• **Work required**
The expected output is each line in the data below that includes the string "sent".

Records from a data source
━━━

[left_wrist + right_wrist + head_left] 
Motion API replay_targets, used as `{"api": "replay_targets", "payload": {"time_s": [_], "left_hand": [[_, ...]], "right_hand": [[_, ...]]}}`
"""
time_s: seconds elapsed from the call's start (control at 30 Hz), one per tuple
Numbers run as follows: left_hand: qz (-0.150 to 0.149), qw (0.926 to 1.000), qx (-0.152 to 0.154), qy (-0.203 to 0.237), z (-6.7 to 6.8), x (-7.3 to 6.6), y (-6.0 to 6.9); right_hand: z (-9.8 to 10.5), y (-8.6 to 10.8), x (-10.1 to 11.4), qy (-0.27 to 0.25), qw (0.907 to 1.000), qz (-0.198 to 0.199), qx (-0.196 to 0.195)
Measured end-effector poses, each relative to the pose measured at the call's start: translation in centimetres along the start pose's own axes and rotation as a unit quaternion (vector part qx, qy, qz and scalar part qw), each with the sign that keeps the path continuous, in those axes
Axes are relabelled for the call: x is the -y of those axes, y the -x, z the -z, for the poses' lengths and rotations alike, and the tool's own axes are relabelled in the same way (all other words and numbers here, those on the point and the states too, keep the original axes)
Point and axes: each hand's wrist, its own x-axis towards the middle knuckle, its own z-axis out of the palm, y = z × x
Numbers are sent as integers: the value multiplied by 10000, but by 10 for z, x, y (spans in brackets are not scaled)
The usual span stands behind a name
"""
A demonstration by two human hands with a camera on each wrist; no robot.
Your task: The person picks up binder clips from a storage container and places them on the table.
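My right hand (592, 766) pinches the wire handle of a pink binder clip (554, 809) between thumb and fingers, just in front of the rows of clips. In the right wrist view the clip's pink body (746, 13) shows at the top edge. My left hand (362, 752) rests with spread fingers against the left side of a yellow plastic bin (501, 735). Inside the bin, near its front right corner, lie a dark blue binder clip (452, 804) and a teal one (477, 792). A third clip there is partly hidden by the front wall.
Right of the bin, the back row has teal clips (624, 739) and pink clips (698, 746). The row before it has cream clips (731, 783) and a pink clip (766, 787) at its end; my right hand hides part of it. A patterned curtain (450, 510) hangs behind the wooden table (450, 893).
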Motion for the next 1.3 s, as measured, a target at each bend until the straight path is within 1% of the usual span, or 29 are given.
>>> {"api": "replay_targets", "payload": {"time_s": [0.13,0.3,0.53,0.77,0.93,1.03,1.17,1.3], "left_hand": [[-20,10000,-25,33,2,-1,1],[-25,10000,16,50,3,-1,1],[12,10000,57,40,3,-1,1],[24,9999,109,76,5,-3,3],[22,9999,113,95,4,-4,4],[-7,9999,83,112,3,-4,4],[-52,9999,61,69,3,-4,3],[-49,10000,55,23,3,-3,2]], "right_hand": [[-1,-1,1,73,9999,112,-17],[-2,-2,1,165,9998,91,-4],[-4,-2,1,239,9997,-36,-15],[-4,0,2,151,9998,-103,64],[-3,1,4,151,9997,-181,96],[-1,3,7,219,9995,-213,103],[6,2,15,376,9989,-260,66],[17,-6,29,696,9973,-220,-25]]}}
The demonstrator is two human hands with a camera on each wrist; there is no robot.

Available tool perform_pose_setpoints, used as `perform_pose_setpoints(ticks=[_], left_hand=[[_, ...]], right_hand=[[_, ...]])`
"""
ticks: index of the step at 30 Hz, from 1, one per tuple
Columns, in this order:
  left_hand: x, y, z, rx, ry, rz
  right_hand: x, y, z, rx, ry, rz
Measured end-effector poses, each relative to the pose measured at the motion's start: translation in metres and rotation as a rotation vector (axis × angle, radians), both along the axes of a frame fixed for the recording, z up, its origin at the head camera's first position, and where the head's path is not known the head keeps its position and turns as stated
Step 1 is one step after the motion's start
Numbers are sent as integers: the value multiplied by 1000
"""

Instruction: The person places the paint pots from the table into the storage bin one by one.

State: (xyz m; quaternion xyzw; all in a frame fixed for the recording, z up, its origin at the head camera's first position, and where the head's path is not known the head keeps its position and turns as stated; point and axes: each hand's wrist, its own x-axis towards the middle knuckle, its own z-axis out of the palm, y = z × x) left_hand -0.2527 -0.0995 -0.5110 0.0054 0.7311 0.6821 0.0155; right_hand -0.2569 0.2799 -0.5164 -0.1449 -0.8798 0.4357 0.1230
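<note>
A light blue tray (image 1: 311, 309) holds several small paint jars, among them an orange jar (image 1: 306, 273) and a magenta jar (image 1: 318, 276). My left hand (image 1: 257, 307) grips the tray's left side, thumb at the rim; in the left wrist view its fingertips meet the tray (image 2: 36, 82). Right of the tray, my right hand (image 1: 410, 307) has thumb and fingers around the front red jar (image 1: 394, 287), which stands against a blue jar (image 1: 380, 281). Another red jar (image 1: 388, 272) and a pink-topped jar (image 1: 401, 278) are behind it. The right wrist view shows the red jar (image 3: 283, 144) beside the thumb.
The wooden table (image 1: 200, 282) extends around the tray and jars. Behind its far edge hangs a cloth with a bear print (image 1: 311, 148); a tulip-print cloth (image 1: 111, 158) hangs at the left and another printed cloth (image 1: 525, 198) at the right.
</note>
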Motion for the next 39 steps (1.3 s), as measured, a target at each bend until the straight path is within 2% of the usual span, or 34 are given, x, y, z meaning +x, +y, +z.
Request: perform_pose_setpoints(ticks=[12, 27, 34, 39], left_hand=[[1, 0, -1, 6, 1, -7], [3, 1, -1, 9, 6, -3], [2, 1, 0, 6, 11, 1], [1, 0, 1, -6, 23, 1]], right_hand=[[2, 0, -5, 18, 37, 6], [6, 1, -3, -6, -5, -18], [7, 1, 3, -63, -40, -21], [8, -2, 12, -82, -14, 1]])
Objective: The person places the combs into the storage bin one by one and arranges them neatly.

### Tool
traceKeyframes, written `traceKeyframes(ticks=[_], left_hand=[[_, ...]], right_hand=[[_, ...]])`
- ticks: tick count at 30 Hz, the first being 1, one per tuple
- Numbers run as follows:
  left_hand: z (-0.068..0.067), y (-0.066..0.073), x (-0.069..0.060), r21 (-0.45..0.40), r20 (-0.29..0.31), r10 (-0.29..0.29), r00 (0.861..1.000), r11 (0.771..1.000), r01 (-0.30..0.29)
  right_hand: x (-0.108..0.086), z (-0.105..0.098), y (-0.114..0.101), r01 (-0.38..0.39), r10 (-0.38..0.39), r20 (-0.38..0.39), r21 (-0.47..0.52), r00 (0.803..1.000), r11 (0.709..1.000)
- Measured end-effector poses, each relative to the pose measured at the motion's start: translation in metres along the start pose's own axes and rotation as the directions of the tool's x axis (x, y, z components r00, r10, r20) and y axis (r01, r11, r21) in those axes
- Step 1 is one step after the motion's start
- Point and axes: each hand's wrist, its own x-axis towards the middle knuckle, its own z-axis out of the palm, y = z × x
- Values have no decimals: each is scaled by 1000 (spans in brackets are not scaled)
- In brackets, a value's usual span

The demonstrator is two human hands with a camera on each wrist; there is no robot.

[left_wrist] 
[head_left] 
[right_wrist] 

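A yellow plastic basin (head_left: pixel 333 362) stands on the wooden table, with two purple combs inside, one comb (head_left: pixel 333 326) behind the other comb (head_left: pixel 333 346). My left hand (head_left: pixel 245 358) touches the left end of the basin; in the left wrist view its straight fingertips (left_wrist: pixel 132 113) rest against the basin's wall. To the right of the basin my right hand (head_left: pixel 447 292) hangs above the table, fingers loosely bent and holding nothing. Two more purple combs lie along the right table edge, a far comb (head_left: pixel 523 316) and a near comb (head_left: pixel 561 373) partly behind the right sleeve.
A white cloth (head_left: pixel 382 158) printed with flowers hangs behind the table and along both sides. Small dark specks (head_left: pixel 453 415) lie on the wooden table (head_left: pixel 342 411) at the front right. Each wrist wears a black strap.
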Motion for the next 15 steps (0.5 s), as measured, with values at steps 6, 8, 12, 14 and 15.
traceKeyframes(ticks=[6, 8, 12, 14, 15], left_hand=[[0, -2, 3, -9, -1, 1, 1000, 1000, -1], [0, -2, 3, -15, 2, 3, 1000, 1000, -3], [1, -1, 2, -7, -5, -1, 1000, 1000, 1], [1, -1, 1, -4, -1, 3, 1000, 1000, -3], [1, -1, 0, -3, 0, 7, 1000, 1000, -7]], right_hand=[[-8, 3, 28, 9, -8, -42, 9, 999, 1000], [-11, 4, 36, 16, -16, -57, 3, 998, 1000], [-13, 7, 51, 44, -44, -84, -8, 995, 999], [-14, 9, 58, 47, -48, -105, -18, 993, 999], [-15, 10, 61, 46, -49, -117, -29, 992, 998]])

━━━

• **Response area**
Numbers are sent as integers: the value multiplied by 10000, but by 10 for z, x, y (spans in brackets are not scaled)
Numbers are sent as integers: the value multiplied by 1000

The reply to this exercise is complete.